-------- Data shown --------

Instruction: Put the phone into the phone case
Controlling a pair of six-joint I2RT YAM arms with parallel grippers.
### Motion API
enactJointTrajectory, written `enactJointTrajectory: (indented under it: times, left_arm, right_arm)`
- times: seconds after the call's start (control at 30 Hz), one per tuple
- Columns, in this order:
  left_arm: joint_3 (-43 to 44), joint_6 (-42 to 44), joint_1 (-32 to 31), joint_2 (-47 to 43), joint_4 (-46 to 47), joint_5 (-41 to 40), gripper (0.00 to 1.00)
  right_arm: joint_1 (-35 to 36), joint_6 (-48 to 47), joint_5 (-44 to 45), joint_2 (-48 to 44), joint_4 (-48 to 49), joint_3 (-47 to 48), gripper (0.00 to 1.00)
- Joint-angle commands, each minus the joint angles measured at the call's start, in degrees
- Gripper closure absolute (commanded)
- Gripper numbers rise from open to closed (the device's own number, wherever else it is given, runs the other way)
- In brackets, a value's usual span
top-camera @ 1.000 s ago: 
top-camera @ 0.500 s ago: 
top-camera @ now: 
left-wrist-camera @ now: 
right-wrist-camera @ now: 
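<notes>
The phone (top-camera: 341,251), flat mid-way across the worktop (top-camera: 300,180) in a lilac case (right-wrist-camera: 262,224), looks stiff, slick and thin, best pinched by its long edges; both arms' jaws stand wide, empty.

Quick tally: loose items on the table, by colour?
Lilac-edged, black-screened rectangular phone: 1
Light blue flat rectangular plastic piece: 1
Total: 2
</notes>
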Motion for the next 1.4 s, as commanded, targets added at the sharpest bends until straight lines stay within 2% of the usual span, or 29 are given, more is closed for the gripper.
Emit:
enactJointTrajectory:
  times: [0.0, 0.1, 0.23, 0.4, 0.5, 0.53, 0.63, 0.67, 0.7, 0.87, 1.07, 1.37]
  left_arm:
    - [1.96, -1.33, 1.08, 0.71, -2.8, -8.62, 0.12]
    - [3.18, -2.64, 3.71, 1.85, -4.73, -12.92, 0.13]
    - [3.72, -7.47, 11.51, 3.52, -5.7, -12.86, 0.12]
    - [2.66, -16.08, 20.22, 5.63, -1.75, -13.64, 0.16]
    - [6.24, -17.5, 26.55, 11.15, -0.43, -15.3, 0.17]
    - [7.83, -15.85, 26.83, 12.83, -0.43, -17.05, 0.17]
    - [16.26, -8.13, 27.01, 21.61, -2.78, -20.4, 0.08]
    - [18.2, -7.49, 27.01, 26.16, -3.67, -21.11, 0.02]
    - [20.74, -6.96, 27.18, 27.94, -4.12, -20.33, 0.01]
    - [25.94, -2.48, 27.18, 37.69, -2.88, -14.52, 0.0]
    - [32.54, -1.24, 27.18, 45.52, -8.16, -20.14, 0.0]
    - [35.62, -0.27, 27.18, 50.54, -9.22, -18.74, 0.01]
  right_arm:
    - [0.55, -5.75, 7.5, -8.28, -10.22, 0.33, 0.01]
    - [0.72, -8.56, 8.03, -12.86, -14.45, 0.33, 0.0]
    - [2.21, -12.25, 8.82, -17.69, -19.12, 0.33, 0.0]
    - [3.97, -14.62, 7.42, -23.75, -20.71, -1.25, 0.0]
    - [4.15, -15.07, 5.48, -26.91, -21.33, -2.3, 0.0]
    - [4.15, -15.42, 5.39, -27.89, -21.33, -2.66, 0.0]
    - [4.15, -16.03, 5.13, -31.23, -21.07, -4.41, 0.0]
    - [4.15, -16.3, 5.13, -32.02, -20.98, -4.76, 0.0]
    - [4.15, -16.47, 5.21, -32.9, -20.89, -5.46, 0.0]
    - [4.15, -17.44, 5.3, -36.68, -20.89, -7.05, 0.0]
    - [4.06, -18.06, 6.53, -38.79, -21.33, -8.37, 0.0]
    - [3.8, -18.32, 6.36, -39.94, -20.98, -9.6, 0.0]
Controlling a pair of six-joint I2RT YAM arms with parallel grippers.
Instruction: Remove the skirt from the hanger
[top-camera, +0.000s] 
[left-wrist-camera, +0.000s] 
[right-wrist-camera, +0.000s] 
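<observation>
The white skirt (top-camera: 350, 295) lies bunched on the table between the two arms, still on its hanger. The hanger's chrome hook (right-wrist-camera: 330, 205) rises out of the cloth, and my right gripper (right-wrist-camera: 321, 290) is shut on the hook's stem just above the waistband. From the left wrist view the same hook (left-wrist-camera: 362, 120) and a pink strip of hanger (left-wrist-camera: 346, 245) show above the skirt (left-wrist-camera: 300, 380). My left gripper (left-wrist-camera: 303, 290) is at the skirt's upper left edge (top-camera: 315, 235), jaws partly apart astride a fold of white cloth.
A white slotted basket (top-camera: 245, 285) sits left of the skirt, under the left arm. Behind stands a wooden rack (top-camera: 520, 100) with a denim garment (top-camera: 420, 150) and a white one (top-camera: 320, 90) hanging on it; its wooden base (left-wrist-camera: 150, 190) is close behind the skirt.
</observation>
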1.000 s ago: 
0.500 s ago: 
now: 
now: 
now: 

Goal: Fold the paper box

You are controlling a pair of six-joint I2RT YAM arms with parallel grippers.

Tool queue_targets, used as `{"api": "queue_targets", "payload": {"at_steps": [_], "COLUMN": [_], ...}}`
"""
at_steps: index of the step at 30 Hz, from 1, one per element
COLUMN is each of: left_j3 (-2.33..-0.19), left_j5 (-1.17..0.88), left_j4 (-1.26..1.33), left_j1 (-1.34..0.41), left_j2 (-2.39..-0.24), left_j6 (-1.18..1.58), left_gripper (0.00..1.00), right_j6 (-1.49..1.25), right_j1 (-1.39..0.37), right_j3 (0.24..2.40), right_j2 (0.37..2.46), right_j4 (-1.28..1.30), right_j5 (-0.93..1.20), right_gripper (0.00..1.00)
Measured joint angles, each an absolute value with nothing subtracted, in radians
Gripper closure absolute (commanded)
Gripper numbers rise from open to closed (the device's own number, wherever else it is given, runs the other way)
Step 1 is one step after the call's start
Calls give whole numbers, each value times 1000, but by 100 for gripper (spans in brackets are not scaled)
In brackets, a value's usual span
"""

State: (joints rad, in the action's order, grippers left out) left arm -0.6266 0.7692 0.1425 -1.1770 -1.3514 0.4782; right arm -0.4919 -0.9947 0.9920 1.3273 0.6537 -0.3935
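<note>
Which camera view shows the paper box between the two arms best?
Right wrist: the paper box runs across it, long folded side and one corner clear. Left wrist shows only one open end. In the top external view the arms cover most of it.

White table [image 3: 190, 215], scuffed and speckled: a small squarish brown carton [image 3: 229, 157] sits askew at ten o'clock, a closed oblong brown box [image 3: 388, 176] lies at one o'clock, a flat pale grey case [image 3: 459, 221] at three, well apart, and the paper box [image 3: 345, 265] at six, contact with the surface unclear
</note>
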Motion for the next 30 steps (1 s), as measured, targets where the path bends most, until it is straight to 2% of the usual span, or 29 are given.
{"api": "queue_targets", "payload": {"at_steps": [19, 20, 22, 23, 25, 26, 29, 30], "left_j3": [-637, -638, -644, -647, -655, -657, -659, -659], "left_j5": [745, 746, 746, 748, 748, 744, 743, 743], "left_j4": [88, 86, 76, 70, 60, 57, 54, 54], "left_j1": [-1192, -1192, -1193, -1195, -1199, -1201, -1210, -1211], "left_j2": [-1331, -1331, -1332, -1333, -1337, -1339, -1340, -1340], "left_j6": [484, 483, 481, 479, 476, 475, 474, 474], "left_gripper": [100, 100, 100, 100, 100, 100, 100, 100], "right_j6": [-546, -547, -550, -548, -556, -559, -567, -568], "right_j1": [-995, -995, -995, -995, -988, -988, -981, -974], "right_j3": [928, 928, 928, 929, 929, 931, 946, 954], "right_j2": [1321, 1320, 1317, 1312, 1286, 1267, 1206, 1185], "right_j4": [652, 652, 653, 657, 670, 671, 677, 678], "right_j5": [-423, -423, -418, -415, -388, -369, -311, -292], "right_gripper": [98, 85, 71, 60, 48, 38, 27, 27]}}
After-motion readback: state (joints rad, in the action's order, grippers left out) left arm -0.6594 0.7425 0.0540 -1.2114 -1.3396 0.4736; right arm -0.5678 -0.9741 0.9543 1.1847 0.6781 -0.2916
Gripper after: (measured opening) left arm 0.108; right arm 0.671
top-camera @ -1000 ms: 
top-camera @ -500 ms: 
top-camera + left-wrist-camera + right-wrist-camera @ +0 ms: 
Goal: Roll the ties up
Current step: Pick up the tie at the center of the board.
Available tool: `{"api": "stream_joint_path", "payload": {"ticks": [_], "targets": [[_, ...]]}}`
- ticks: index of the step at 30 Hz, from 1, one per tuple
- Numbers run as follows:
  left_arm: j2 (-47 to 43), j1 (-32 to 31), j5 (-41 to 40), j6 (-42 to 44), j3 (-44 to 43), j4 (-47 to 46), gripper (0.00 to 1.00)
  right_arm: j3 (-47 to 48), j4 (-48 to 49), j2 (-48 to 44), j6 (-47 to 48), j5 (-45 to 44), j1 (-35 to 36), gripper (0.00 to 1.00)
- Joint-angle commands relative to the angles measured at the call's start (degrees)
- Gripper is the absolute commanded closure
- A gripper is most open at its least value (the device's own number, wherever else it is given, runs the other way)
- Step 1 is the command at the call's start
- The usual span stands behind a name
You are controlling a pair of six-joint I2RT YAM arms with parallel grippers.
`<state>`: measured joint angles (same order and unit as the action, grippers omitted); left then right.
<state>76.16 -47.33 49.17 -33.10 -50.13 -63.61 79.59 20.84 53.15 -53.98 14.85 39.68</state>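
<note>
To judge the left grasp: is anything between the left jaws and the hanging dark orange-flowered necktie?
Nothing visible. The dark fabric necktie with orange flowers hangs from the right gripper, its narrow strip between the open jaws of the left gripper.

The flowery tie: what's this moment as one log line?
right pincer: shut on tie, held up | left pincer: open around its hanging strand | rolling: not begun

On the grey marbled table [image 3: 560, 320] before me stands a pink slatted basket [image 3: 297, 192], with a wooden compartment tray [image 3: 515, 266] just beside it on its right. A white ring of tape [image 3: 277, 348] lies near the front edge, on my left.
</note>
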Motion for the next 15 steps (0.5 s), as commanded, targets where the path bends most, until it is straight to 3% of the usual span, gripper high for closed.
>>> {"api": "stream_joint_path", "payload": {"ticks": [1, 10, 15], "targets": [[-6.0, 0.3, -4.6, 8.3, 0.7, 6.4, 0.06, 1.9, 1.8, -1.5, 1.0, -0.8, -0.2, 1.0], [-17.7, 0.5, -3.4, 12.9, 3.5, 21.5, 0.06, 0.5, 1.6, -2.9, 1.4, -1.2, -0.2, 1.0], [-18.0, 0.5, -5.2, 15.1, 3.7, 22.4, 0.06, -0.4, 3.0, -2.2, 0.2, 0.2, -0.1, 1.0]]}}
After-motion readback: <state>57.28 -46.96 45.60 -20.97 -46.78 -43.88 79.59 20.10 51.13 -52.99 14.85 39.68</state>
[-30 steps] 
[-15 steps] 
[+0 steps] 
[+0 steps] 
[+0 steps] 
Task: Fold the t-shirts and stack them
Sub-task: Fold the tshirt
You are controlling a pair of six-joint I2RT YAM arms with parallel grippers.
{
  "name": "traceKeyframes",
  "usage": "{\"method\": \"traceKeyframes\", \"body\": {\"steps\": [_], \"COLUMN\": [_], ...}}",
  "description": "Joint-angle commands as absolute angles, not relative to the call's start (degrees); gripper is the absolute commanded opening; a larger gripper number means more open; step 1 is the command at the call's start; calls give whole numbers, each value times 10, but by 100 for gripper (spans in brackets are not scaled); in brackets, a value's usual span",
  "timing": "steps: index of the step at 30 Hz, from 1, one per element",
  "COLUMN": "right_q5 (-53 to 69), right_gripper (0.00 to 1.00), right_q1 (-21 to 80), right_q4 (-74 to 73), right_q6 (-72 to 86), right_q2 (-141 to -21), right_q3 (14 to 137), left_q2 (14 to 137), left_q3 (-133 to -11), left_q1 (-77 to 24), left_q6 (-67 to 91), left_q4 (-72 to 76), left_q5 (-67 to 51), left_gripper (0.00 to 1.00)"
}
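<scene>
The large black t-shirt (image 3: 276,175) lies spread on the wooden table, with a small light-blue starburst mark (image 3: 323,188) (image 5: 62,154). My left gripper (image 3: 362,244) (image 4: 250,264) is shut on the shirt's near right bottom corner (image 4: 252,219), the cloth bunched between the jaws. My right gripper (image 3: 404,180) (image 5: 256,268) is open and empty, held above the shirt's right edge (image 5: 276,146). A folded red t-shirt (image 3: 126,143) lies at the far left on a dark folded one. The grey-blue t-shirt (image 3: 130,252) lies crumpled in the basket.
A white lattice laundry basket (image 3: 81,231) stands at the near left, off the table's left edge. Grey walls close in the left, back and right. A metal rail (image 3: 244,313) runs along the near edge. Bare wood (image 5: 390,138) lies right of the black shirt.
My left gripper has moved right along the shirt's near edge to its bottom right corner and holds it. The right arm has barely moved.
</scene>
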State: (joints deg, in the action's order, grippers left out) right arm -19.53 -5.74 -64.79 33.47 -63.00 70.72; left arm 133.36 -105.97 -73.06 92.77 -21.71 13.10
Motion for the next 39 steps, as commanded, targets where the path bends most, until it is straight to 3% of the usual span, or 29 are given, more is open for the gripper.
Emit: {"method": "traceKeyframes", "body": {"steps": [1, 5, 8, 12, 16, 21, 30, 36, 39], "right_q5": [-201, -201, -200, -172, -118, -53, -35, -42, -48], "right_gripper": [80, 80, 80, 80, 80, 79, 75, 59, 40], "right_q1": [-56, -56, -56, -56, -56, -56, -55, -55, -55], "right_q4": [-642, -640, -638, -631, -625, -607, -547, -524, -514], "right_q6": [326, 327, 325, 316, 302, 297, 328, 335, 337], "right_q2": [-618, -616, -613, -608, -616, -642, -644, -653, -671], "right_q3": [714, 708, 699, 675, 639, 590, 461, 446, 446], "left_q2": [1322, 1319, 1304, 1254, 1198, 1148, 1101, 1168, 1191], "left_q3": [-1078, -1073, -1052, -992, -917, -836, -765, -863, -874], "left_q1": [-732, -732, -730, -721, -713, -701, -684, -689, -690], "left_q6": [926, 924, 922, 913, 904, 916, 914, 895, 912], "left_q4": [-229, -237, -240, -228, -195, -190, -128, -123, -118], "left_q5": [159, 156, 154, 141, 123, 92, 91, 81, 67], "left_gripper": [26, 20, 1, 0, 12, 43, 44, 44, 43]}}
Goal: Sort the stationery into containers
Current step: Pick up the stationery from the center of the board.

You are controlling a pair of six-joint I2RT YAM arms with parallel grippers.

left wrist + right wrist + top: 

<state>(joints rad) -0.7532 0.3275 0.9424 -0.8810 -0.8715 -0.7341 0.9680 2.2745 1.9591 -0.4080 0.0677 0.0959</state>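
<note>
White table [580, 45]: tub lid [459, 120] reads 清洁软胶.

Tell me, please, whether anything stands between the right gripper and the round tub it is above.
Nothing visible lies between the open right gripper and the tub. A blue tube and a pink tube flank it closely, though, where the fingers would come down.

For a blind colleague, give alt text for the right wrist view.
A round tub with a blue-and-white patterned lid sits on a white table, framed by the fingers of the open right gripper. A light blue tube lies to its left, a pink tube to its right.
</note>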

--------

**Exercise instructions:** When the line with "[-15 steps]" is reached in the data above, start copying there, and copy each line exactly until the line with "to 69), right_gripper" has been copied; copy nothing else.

**Exercise result:**
[-15 steps] 
[+0 steps] 
[+0 steps] 
[+0 steps] 
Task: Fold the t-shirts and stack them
Sub-task: Fold the tshirt
You are controlling a pair of six-joint I2RT YAM arms with parallel grippers.
{
  "name": "traceKeyframes",
  "usage": "{\"method\": \"traceKeyframes\", \"body\": {\"steps\": [_], \"COLUMN\": [_], ...}}",
  "description": "Joint-angle commands as absolute angles, not relative to the call's start (degrees); gripper is the absolute commanded opening; a larger gripper number means more open; step 1 is the command at the call's start; calls give whole numbers, each value times 10, but by 100 for gripper (spans in brackets are not scaled); in brackets, a value's usual span",
  "timing": "steps: index of the step at 30 Hz, from 1, one per element",
  "COLUMN": "right_q5 (-53 to 69), right_gripper (0.00 to 1.00), right_q1 (-21 to 80), right_q4 (-74 to 73), right_q6 (-72 to 86), right_q2 (-141 to -21), right_q3 (14 to 137), left_q2 (14 to 137), left_q3 (-133 to -11), left_q1 (-77 to 24), left_q6 (-67 to 91), left_q4 (-72 to 76), left_q5 (-67 to 51), left_gripper (0.00 to 1.00)"

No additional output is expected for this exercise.